## THE PROBLEM
In the records below, begin at the line that has "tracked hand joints" and stop after the line that has "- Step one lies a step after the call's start"; quote those lines verbatim and nothing more.

Top of INPUT DATA

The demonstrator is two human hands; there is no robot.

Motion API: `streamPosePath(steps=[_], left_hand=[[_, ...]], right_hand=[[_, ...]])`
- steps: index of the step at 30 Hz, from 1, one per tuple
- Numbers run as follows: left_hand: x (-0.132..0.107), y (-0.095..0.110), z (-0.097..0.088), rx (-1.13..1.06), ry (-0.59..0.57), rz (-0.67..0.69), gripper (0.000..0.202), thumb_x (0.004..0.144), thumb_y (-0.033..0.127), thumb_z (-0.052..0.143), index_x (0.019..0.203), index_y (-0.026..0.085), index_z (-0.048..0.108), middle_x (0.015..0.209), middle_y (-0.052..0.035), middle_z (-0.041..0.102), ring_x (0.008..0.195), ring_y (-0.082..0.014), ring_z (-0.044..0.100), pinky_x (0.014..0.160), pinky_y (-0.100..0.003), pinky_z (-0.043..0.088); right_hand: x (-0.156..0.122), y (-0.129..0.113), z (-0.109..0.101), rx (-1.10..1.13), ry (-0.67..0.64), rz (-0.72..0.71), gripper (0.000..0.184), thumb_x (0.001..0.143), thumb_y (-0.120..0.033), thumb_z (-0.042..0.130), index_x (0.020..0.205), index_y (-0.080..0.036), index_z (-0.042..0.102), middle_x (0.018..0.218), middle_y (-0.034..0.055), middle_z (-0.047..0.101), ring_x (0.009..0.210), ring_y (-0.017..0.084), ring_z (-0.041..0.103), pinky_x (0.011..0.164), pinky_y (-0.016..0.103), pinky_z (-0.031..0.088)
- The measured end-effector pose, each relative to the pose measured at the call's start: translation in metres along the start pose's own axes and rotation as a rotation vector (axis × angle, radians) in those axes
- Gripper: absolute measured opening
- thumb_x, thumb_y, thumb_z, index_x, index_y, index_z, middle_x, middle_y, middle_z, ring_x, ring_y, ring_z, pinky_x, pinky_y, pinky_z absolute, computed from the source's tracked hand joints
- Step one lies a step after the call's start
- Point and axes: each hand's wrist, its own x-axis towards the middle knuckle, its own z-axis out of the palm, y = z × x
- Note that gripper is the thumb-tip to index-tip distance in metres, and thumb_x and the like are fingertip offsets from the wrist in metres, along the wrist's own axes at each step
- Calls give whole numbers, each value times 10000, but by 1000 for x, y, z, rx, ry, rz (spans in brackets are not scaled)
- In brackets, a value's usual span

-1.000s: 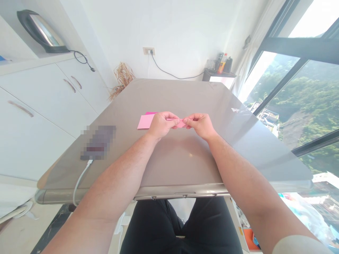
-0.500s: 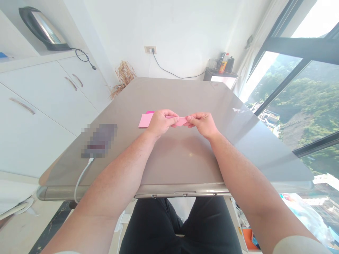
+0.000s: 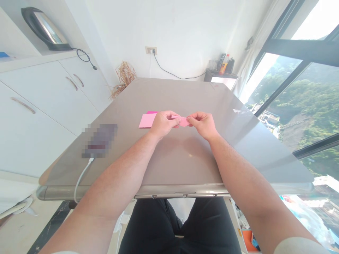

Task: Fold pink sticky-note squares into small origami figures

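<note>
A small folded pink paper (image 3: 183,121) is pinched between both my hands above the middle of the grey table (image 3: 185,162). My left hand (image 3: 164,124) grips its left end with curled fingers. My right hand (image 3: 202,124) pinches its right end. Just left of my left hand, a stack of pink paper sheets (image 3: 147,120) lies flat on the table, with a darker pink sheet showing at its far edge.
A blurred-out device (image 3: 99,140) with a white cable lies at the table's left. White cabinets (image 3: 47,102) stand left, a large window (image 3: 304,98) right. Bottles (image 3: 224,63) sit on a small stand by the back wall, near dried plants (image 3: 124,76).
My hands stay on the folded pink paper with only small finger shifts; the right fingers have closed in a little on its end. The view has shifted slightly.
</note>
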Motion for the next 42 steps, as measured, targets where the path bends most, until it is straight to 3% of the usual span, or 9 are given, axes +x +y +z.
streamPosePath(steps=[6,12,20,32,42], left_hand=[[-2,1,2,10,-60,13,200,738,323,790,836,160,728,835,-81,772,818,-211,734,785,-376,596],[-3,4,3,-69,-60,-31,254,722,329,810,881,150,725,872,-91,773,862,-221,737,799,-382,598],[-3,4,2,-95,-44,-49,150,736,266,763,830,155,723,849,-76,762,853,-216,734,807,-385,592],[-2,2,0,-131,-26,-93,123,709,260,767,779,165,735,857,-62,755,810,-195,717,795,-387,598],[-2,0,1,-158,9,-54,125,706,282,785,753,174,746,880,-57,757,841,-205,707,803,-395,593]], right_hand=[[-3,-1,4,-1,-60,10,121,751,-338,719,733,-220,738,801,27,758,779,184,684,733,325,539],[-2,1,4,7,-27,-6,133,763,-351,722,726,-224,731,803,26,757,802,195,696,744,333,547],[-2,4,6,42,-41,-18,134,764,-362,733,743,-230,743,815,24,755,797,194,692,748,337,551],[-3,2,8,1,-55,13,130,745,-334,730,707,-211,712,759,23,726,725,173,653,672,307,502],[-4,1,6,-20,-55,20,201,744,-402,729,707,-205,711,733,15,704,664,143,581,595,275,438]])
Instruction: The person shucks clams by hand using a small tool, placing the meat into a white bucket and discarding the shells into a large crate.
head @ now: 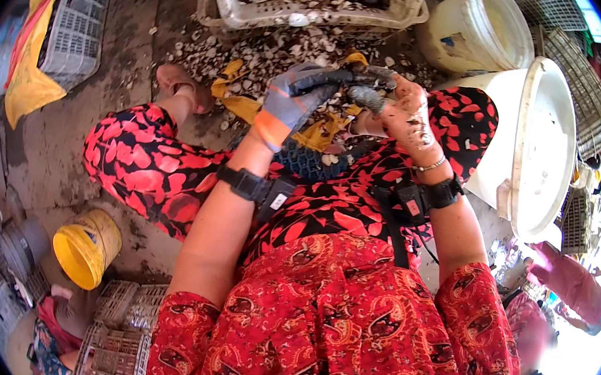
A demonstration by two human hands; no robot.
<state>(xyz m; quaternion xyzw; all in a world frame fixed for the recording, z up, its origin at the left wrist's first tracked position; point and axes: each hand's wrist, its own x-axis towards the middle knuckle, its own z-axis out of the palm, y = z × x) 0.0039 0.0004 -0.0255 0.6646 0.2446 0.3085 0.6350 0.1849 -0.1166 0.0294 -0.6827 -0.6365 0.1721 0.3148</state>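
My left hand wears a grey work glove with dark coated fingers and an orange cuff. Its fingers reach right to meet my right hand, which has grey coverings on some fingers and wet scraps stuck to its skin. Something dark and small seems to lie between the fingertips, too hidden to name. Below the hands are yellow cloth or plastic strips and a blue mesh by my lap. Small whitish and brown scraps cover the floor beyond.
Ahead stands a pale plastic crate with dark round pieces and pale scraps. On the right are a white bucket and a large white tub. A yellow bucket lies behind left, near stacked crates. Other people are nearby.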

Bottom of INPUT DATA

## ANSWER TO THIS EXERCISE
- thumb_x, thumb_y, thumb_z, index_x, index_y, index_z, middle_x, middle_y, middle_z, ring_x, ring_y, ring_z, pinky_x, pinky_y, pinky_z absolute, computed from the source's tracked hand joints
- Step one lies a step after the call's start

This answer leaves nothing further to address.